**Directions:**
The line containing "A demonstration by" marks the end: output every line of the data up to it, and that line too, exactly as written.

Stored items from a collection:
★ ★ ★

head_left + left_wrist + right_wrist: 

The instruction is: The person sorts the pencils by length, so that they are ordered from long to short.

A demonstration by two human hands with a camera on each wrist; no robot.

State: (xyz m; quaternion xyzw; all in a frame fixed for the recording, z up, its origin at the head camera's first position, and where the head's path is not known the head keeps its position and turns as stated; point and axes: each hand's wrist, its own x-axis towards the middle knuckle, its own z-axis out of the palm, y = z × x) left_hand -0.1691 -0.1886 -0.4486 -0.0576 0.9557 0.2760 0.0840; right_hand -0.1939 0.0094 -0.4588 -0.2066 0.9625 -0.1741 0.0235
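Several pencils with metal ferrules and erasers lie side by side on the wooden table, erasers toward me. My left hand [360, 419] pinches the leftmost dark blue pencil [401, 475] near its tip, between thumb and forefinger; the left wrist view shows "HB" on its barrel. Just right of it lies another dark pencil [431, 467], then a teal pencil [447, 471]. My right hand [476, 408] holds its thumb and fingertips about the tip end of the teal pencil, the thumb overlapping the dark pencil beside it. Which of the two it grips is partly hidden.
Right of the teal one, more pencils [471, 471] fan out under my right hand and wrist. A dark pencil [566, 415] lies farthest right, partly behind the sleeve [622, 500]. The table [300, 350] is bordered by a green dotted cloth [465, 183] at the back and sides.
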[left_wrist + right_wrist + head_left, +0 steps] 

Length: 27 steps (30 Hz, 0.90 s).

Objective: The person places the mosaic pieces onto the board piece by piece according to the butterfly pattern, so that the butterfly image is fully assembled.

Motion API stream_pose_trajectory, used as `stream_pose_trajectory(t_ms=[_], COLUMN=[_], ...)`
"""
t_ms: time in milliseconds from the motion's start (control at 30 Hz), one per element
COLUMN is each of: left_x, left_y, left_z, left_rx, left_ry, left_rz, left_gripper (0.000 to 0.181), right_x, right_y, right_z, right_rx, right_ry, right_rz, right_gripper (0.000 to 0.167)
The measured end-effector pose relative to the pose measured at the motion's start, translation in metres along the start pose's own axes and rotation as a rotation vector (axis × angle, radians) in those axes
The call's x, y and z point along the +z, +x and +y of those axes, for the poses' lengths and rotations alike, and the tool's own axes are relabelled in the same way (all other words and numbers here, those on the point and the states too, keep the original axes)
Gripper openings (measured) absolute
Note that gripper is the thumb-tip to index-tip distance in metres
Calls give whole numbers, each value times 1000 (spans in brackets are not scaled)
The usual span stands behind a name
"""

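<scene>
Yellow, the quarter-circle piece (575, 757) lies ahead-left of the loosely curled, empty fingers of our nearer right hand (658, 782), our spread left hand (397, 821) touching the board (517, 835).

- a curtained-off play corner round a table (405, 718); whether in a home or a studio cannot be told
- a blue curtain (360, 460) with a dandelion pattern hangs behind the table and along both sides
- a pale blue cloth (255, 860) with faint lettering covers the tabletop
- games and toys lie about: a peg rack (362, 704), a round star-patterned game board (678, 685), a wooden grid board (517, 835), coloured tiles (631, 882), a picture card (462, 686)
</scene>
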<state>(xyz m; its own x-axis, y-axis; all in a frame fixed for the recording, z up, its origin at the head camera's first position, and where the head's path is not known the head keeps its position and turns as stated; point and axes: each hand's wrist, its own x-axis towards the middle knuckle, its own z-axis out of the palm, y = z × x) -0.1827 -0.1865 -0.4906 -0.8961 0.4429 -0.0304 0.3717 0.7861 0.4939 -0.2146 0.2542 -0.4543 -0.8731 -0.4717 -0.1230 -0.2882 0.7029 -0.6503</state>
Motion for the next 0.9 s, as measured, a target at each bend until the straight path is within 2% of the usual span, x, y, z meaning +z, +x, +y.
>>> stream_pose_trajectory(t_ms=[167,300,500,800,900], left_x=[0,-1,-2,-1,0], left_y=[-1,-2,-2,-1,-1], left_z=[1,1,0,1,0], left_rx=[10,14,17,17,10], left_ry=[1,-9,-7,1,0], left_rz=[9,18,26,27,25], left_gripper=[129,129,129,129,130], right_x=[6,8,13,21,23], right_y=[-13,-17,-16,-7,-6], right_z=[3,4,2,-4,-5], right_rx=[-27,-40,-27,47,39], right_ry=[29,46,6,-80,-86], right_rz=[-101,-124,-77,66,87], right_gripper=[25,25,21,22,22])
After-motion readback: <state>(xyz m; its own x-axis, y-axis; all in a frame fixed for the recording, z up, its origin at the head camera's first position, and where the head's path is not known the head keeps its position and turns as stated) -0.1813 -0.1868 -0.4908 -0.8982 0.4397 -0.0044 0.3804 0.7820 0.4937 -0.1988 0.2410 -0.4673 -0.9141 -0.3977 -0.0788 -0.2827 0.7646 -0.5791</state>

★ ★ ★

**Response box:**
head_left + left_wrist + right_wrist: 

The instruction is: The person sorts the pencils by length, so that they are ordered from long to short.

A demonstration by two human hands with a camera on each wrist; no robot.

There is no more to the output.